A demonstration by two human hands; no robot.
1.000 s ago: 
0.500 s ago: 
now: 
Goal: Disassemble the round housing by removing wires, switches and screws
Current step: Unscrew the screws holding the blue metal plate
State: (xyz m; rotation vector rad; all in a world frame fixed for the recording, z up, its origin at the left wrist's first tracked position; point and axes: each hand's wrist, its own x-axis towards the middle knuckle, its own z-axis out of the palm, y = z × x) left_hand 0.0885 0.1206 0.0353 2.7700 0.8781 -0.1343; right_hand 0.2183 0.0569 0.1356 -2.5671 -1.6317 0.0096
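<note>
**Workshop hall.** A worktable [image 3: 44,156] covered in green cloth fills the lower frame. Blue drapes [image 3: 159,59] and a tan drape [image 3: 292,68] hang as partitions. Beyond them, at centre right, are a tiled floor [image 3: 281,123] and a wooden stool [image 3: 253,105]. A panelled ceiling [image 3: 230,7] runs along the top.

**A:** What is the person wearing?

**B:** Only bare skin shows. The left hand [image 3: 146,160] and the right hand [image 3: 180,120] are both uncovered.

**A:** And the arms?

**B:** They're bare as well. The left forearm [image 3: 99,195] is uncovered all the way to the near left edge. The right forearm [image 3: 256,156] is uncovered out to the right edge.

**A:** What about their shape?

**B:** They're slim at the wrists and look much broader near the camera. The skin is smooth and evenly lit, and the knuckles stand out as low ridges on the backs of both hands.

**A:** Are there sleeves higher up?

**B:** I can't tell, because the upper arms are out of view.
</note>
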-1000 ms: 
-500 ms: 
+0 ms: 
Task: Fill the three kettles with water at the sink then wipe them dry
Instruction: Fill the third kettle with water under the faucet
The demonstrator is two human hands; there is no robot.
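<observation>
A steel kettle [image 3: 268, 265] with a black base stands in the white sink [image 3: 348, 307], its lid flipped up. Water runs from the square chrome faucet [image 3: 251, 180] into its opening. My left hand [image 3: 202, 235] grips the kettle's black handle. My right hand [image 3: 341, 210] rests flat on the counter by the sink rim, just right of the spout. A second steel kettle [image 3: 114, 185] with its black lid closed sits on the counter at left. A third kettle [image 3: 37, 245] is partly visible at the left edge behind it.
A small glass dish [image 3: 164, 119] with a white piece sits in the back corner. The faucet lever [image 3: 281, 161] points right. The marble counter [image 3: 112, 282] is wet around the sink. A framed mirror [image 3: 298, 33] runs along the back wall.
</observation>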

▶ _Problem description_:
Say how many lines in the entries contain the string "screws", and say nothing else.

▶ _Answer to this problem_:
2